The processors module defines configuration objects for post-generation data transformations. Processors run after column generation and can modify the dataset schema or content before output.

Classes:

Name Description
DropColumnsProcessorConfig

Drop columns from the output dataset (prefer drop=True in the column config).

ProcessorType

Enumeration of available processor types.

SchemaTransformProcessorConfig

Configuration for transforming the dataset schema using Jinja2 templates.

Functions:

Name Description
get_processor_config_from_kwargs

Create a processor configuration from a processor type and keyword arguments.

DropColumnsProcessorConfig

Bases: ProcessorConfig

Drop columns from the output dataset (prefer drop=True in the column config).

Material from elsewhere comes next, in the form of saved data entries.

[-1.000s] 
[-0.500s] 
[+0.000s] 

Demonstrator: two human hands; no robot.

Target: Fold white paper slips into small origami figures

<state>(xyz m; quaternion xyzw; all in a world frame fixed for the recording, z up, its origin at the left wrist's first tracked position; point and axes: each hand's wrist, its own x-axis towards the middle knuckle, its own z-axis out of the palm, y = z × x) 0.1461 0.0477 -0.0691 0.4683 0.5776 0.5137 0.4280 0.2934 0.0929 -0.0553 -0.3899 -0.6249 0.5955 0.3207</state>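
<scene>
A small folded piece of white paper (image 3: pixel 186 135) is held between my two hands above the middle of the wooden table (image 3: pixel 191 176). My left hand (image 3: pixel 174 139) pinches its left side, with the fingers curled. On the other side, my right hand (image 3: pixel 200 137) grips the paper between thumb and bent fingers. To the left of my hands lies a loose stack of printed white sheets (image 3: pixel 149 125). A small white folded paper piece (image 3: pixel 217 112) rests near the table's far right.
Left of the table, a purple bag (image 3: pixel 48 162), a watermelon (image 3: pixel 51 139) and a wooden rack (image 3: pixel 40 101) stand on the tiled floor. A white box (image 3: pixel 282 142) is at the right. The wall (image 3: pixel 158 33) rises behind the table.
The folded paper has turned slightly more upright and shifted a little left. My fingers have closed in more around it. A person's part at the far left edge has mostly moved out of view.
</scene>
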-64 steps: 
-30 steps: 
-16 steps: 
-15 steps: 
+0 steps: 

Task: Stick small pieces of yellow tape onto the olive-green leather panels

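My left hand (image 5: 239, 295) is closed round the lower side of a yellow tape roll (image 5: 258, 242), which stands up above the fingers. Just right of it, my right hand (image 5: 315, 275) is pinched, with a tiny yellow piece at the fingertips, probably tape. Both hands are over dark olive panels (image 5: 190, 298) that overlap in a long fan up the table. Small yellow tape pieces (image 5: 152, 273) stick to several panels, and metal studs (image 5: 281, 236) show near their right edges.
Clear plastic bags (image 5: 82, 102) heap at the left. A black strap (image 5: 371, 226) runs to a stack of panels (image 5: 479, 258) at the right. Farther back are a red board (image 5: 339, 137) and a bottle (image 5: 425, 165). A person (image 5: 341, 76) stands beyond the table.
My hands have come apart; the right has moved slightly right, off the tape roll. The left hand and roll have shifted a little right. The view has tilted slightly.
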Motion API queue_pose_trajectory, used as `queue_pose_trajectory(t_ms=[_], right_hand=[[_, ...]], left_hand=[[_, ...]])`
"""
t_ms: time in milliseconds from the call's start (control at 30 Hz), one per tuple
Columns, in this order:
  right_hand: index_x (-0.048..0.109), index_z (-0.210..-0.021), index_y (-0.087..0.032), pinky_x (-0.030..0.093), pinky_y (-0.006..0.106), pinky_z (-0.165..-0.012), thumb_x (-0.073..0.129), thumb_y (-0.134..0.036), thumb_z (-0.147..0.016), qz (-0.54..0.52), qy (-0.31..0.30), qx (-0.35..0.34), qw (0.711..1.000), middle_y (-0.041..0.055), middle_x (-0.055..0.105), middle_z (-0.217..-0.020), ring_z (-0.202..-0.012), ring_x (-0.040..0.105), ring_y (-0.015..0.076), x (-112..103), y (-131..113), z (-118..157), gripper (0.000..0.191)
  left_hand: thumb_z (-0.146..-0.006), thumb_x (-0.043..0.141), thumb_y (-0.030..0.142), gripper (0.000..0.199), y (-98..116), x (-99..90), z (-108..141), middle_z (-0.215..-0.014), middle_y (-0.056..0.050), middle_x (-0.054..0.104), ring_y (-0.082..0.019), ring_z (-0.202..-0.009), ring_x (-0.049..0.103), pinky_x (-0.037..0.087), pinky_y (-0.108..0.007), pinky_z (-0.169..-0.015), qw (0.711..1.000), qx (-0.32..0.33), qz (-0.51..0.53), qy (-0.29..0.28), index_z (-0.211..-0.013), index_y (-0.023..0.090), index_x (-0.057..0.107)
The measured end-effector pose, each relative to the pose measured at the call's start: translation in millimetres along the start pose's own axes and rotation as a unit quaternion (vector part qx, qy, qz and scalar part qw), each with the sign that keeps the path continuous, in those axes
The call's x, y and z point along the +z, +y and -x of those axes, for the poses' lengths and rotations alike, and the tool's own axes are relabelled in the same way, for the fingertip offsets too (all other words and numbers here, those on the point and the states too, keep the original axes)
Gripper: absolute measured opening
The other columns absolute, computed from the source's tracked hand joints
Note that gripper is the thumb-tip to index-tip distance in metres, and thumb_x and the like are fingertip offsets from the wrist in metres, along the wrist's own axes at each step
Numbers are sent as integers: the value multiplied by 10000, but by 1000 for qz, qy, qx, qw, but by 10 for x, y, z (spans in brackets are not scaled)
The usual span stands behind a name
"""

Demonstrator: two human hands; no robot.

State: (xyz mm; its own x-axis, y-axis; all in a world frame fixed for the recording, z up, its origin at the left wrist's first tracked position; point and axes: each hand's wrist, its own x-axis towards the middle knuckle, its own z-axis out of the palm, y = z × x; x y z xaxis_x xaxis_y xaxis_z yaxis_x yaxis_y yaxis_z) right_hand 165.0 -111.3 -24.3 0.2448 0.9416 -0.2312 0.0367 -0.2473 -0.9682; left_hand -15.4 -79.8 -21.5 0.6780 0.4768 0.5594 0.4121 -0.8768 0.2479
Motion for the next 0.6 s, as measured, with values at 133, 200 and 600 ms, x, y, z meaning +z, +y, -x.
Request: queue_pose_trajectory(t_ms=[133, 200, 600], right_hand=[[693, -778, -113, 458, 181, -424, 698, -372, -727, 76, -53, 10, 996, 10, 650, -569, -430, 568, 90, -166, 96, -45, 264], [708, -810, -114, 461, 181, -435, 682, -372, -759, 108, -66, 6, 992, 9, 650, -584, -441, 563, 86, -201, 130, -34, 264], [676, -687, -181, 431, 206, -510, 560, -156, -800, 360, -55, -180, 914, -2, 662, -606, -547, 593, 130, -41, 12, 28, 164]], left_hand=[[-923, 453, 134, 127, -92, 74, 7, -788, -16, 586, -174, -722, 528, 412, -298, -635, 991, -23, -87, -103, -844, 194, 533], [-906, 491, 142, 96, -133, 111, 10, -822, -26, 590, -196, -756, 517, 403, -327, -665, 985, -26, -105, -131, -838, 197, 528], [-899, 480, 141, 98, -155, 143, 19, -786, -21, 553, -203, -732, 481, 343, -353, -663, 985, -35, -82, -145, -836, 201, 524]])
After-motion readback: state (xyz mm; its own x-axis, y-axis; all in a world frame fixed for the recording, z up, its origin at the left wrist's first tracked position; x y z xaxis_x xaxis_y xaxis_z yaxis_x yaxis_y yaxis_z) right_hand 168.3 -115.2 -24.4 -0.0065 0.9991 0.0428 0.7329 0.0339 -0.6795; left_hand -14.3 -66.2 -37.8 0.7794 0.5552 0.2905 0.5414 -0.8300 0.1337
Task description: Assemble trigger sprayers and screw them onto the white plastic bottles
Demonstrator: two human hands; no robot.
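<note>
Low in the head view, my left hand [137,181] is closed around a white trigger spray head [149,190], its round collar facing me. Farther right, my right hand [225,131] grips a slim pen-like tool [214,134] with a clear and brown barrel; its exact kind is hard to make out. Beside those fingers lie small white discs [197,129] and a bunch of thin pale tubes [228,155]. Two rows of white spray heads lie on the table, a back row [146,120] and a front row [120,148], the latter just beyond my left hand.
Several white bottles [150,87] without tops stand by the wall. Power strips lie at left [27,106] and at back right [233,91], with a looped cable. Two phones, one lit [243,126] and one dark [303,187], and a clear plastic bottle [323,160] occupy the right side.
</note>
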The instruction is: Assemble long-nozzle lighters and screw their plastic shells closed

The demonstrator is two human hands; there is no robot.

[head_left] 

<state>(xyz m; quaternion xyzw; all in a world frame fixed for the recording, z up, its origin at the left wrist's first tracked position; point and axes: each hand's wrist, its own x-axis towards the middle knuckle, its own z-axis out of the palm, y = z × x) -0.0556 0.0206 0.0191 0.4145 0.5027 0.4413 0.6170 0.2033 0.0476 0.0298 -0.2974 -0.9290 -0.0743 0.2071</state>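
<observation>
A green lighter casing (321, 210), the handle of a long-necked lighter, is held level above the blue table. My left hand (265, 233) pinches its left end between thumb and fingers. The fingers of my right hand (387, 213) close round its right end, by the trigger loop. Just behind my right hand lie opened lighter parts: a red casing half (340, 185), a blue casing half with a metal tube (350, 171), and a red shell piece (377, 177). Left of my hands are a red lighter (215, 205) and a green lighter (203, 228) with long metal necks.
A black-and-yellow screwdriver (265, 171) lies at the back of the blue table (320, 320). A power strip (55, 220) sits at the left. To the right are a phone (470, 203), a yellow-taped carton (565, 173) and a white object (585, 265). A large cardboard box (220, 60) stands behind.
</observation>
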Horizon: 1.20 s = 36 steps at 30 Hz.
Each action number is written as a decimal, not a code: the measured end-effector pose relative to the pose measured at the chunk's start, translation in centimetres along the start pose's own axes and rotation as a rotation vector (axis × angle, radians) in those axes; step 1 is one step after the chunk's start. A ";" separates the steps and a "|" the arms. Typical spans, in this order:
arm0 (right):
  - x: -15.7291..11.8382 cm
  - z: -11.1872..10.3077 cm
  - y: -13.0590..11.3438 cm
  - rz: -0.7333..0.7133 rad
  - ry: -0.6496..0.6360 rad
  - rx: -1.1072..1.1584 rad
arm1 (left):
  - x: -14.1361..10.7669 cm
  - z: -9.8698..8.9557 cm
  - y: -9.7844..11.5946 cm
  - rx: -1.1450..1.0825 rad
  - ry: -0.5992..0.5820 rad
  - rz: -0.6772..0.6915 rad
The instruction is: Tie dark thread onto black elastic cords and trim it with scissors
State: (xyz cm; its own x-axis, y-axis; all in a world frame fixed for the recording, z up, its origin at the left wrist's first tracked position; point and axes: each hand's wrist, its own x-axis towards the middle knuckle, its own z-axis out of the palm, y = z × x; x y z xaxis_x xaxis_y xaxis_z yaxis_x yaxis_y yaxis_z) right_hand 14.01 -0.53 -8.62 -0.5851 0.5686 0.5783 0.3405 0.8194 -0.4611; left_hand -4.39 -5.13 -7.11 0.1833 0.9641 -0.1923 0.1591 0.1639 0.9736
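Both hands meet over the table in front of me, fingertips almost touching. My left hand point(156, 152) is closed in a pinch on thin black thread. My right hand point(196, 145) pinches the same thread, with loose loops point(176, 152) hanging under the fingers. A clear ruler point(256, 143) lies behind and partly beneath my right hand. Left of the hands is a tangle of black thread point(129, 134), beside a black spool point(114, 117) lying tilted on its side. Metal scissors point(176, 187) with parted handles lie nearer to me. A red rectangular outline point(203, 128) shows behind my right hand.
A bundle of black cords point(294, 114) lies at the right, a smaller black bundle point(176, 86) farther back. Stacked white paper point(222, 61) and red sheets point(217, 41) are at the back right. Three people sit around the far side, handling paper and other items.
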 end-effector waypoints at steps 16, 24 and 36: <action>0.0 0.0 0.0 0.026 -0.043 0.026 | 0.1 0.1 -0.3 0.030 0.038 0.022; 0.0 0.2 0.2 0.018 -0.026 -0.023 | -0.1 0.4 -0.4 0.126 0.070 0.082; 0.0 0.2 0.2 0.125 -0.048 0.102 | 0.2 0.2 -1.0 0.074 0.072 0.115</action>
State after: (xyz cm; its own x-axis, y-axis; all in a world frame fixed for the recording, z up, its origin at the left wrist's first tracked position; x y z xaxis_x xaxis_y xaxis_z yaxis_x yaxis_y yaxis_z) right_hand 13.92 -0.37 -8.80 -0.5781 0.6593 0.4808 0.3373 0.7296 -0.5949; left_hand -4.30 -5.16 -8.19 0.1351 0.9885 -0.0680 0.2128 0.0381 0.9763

This processor removes specified columns from the generated dataset. The dropped columns are saved separately in a dropped-columns directory for reference. When this processor is added via the config builder, the corresponding column configs are automatically marked with drop = True.

Attributes:

Name Type Description
column_names required

List of column names to remove from the output dataset.

Inherited Attributes

name (required): Name of the processor.

ProcessorType

Bases: str, Enum

Enumeration of available processor types.

Attributes:

Name Type Description
DROP_COLUMNS

Processor that removes specified columns from the output dataset.

SCHEMA_TRANSFORM

Processor that creates a new dataset with a transformed schema using Jinja2 templates.

SchemaTransformProcessorConfig

Bases: ProcessorConfig

Configuration for transforming the dataset schema using Jinja2 templates.

This processor creates a new dataset with a transformed schema. Each key in the template becomes a column in the output, and values are Jinja2 templates that can reference any column in the batch. The transformed dataset is written to a processors-outputs/{processor_name}/ directory alongside the main dataset.

Attributes:

Name Type Description
template required

Dictionary defining the output schema. Keys are new column names, values are Jinja2 templates (strings, lists, or nested structures). Must be JSON-serializable.

Inherited Attributes

name (required): Name of the processor.

get_processor_config_from_kwargs(processor_type, **kwargs)

Create a processor configuration from a processor type and keyword arguments.

Parameters:

Name Type Description Default
processor_type ProcessorType

The type of processor to create.

required
**kwargs Any

Additional keyword arguments passed to the processor constructor.

{}

Returns:

Type Description
ProcessorConfig

A processor configuration object of the specified type.

Source code in packages/data-designer-config/src/data_designer/config/processors.py
28
29
30
31
32
33
34
35
36
37
38
39
40
41
def get_processor_config_from_kwargs(processor_type: ProcessorType, **kwargs: Any) -> ProcessorConfig:
    """Create a processor configuration from a processor type and keyword arguments.

    Args:
        processor_type: The type of processor to create.
        **kwargs: Additional keyword arguments passed to the processor constructor.

    Returns:
        A processor configuration object of the specified type.
    """
    if processor_type == ProcessorType.DROP_COLUMNS:
        return DropColumnsProcessorConfig(**kwargs)
    elif processor_type == ProcessorType.SCHEMA_TRANSFORM:
        return SchemaTransformProcessorConfig(**kwargs)